Tuesday, June 14, 2011

How do our memories work?

How our brains record and recall memories is quite a complex matter to the extent that I'm not sure whether scientists fully understand yet how our memories function.

Given the fact that all the cells in our body are constantly regenerating (all cells die to be replaced by new ones,) I find it counter-intuitive that we have the ability to store 50-year-old memories in cells and about a body that weren't even around 50 years ago. While I'm sure this happens because the memories are passed around between cells, but what I find interesting is that the body/cell substance that we were in our memories is not the same body/cell substance we are today. This means that we are not the substance of our bodies, we are our memories.

Imagine what life would be like without memories? We would constantly be like newborn infants, having to learn everything from scratch. We wouldn't know how to talk, walk, eat or do anything that we've learned to do since we were born. Everything important to us would not exist. No family, no friends, nothing we like or dislike. There could be no comparisons, no interpretation, because for all those things we rely on recalling things from our memories. I think it is fair to say that we are our memories.

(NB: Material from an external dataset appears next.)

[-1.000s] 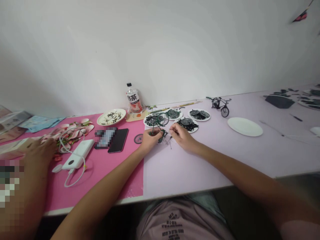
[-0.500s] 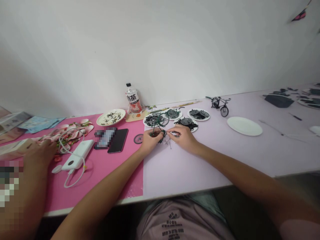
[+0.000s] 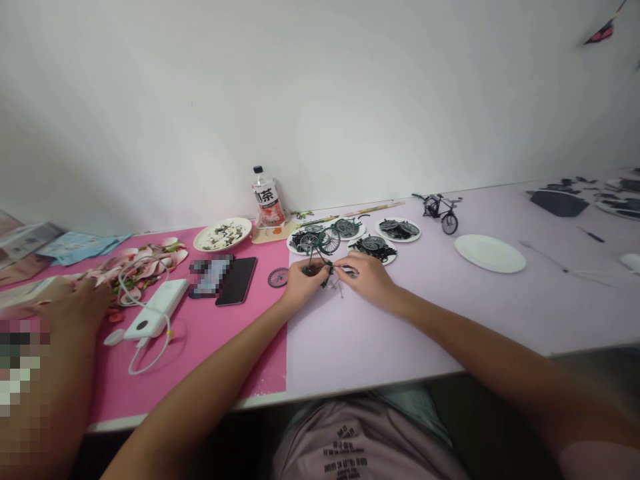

Let us now reexamine life from the perspective of memory. As we age, we experience certain memory loss. Some memories fall away and others remain. If we are our memories, then some of us is lost with age.

There is a Jewish law that states that he who forgets what he has learned is considered as if it had cost him his life. Our memories are our life, losing them is in effect like losing our life.

How can we hold onto our memories and minimize natural memory loss?

Perhaps one way is by not having too many memories. The more we try to remember, the more we end up forgetting. The same Jewish law suggests reviewing what you have learned over and over again in order to retain the memory and prevent its loss.

Hence, perhaps it should be suggested that if we spent less time collecting new ideas and experiences and more time revisiting, reinforcing, and re-experiencing our past memories, we would lose less life in the long run. On the other hand, we would also have less life to lose. At the very least this should leave us with something to think about with regard to all the useless information we consume in this age of digital information overload!